— После звонка Алевтины полночи не спал, — возбуждённо заявил Володя, когда они уселись друг против друга после дружеских объятий. — Глупость, но до меня вдруг дошло, что я не видел Женьку уже больше пяти лет. Скажи, насколько реально, что он вляпался в какую-нибудь сомнительную историю и теперь его нет в живых?
— Исключать конечно, нельзя. Но лично я в это не верю и поэтому стараюсь разобраться, — постарался успокоить Захарыч. — Каким образом он мог оказаться в районе Овчинниковской набережной, не представляешь?
— Это где за Новокузнецкой трамвай через мост переезжает? — Ума не приложу, — пожал плечами Володя. — Может знакомых встретил. Постой-ка, — он немного картинно обхватил крупными кистями рук поседевшие виски. — Раньше мы компанией в тех краях часто парились. Помню, как-то решили водки взять, а время уже позднее было. Женька зашёл в близлежащий магазинчик и вернулся с бутылкой. Потом бахвалился, что у него тут везде бывшие ученицы работают.
«Глупость какая-то, ведь с тех пор около четверти века прошло», — подумал Николай.
— Ладно, будем считать это вопросом на засыпку. Что за история с защитой? — поинтересовался он вслух. — Со слезой в голосе Аля назвала это чуть ли не главным источником всех дальнейших бед.
— В прошлом решил покопаться? Где аукнулось, там и откликнуться должно?
Захарыч пожал плечами:
— Мне больше по душе старый народный вариант: «Как аукнулось, так и откликнулось», а вот где, я и хочу понять…
— Ладно, тебе видней. Тогда давай по порядку: идей у него никто не крал, это он Алевтине своей мозги пудрил, — нахмурился Володя. — Как принято в таких случаях говорить: «Бог дал, он же и назад взял»… Кафедре тогда срочно требовалась новая тематика, Плесков первым ухватил её и принёс.
— Скажи, а как он собирался ситуацию потом разрешать? — поинтересовался Николай.
— Сначала не только он, никто вообще об этом не думал. Если б всё выгорело, учебной работы хватило бы на десяток лет вперёд. Молодым кость в виде диссертаций кинули бы и с глаз подальше. У нас такие истории сплошь и рядом, — пояснил Володя. — Основной зачинщик, который на принцип пошел, был как сам Женька, малый шебутной. Плесков помог ему устроиться, посадив, как водится, на крючок. Решил, что тот по гроб жизни обязан и безропотно будет пахать. Ну, а когда выяснение отношений достигло апогея, Женька поддался давлению своей благоверной. Алевтина бабенка амбициозная, она тогда всем уши прожужжала, не сегодня-завтра уже профессоршей себя видела, — Володя вздохнул. — Он стольких уважаемых людей подставил, а ведь, зная его баламутную натуру, несложно было предвидеть, что серьёзное дело доверять нельзя.
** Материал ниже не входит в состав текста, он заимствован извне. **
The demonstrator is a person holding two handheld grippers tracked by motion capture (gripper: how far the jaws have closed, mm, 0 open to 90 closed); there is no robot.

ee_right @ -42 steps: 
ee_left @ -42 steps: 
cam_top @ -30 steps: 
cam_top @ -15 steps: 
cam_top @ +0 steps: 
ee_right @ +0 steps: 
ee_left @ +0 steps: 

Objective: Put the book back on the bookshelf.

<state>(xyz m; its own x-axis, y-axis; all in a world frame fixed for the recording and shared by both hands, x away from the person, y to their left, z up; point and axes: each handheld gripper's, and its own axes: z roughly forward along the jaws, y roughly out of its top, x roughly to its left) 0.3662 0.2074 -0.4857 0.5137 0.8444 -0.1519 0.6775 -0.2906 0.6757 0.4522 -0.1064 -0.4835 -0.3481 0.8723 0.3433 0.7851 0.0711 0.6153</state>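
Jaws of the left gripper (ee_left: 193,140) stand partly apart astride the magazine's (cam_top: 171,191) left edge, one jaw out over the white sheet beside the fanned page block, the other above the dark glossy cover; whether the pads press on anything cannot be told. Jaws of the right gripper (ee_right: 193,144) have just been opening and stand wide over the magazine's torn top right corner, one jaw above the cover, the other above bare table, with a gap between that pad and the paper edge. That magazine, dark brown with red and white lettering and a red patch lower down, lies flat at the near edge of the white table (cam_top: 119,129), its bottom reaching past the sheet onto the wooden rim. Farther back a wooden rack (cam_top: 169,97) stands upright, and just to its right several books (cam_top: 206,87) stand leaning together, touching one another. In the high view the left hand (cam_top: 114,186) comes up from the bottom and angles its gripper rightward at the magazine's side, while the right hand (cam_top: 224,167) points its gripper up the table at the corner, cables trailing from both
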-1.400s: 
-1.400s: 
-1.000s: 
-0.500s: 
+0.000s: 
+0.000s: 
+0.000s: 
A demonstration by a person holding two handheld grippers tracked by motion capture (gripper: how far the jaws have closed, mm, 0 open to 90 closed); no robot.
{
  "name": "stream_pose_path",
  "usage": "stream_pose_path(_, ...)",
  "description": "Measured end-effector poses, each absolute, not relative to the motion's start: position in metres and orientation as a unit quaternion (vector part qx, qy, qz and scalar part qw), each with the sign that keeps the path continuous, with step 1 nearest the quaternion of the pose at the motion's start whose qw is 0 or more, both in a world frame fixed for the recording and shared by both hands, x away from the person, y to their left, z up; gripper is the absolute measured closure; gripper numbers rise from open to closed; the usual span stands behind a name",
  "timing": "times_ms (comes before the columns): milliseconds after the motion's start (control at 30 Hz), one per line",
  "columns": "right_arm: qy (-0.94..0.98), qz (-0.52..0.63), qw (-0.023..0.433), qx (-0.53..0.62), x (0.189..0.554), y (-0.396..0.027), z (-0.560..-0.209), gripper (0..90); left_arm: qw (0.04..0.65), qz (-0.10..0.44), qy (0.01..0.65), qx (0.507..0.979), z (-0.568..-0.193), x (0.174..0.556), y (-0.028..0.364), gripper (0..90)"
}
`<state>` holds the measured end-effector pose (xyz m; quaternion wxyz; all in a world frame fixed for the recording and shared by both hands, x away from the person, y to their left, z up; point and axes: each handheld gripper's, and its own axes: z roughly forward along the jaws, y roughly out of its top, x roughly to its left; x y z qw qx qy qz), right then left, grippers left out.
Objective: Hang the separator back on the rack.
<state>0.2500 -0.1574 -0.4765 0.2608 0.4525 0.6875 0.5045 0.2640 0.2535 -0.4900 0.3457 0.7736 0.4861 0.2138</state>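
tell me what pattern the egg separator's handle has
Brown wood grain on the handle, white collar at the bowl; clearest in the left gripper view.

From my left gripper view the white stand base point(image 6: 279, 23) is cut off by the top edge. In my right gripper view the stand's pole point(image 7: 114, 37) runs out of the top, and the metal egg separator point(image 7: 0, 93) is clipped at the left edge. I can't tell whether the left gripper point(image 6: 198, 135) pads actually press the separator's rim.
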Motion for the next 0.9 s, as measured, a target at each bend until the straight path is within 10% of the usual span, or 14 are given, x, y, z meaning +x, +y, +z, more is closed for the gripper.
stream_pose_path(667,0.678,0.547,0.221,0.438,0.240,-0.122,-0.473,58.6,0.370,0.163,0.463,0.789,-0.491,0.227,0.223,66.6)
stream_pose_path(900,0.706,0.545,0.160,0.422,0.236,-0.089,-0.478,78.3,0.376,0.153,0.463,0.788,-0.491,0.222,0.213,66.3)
Хотя, честно говоря, я и сам даже в мыслях не допускал, что в итоге всё такой серьёзной публикацией завершится.
— Не допускаешь, что Женька с аспирантом потом могли встретиться?
— И устроили разборку в Коломенском у обрыва.… Плесков, как порядочный человек, всё простил и выстрелил первым в воздух, а тот не промахнулся. Теперь труп зарыт на берегах Москвы-реки, — Володя хмыкнул. — Брось, было бы из-за чего копья ломать, да и для таких дел, у них кишка тонка. Плесков просто слабаком оказался, и в науке, и чисто житейски.… После всех этих дел Алевтина дождалась, пока сын институт закончит, и когда сообразила, что Лёшке дальше ничего не светит, вытурила Женьку из собственной квартиры под вздорным предлогом. Скандал вдвоём с матушкой своей ненаглядной закатили на весь подъезд. Тявкали при детях, как две осатанелые шавки, до сих пор в ушах стоит…
— А к матери или брату Плесков мог податься?
— Вряд ли! — пожал плечами Володя. — Что ему у них делать: как говорится, давно отрезанный ломоть. Брат у него профессор от медицины, уважаемый человек, семья, дети, а тут брат-неудачник вдруг на голову свалится. В провинции свой политес и свои порядки. Как-то после похорон отца, Женька, помню, жаловался: мать совсем одна осталась, надо бы к себе забрать и квартиру на Москву поменять, — он усмехнулся. — Алевтина сначала загорелась, а потом дала задний ход. Женькина матушка, дама строгих правил, и с ней никогда не ладила…
— Зря, надо было баб не слушать и меняться, сейчас, по крайней мере, свой бы угол был, — заметил Николай. Несмотря на лишние бытовые подробности, картина стала потихоньку проясняться. — Скажи, за границу он уехать не мог?